[[ DATA open ]]

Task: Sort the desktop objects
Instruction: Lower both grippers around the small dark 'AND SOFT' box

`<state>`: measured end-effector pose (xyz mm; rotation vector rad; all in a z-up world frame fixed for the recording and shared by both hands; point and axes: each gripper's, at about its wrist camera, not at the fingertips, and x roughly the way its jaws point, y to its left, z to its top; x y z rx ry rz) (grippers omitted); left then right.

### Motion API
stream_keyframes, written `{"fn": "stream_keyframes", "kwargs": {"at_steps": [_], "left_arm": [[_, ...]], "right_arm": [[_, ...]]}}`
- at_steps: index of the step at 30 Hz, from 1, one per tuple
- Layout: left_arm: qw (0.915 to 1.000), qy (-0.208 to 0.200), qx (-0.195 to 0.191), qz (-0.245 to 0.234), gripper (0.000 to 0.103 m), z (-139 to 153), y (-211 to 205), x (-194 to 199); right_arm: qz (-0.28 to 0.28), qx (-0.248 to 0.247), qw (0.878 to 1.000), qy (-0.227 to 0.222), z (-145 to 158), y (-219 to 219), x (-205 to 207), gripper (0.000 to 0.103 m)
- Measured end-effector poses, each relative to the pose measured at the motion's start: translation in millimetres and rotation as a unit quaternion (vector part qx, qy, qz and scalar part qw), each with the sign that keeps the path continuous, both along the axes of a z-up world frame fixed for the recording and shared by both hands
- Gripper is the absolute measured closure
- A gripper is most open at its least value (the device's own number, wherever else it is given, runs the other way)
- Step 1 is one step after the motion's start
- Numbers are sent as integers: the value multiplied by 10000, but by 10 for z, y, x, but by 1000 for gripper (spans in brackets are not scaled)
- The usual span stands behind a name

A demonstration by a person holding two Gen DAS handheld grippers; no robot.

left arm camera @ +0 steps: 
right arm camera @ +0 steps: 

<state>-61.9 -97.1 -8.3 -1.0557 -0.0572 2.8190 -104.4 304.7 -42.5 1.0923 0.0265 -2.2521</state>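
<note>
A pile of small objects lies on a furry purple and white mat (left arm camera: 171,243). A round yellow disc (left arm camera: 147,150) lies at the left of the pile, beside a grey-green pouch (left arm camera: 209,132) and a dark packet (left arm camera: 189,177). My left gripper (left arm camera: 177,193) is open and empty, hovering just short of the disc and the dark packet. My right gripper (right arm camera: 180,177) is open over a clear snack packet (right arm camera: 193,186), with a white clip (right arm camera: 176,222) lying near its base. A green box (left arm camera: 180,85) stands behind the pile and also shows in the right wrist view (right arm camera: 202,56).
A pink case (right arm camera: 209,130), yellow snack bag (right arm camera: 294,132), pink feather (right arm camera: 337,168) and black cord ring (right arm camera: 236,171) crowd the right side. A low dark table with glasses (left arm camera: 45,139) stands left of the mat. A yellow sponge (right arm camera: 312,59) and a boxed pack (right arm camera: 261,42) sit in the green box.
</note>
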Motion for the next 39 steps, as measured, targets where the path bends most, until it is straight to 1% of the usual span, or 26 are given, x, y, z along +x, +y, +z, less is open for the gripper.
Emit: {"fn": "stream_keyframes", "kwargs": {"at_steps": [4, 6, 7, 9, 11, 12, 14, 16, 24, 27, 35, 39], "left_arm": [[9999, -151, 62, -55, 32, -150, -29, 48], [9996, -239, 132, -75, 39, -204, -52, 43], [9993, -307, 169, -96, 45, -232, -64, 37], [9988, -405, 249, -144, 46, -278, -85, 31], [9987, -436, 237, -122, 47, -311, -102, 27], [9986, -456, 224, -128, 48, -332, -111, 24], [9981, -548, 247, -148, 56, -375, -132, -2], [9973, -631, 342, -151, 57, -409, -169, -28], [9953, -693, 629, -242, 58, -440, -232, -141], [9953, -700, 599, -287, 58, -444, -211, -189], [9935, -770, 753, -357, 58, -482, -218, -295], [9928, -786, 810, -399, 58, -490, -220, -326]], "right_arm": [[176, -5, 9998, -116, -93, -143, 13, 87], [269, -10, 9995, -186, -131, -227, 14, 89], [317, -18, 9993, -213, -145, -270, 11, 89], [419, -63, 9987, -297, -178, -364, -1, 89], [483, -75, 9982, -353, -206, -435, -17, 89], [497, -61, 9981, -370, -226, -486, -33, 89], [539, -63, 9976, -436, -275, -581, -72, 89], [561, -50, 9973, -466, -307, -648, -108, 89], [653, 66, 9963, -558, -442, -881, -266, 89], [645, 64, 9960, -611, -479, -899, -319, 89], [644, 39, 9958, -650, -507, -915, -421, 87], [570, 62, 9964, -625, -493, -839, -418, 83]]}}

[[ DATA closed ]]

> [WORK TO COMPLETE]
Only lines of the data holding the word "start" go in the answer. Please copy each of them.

> [YOUR RESPONSE]
- Measured end-effector poses, each relative to the pose measured at the motion's start: translation in millimetres and rotation as a unit quaternion (vector part qx, qy, qz and scalar part qw), each with the sign that keeps the path continuous, both along the axes of a z-up world frame fixed for the recording and shared by both hands
- Step 1 is one step after the motion's start

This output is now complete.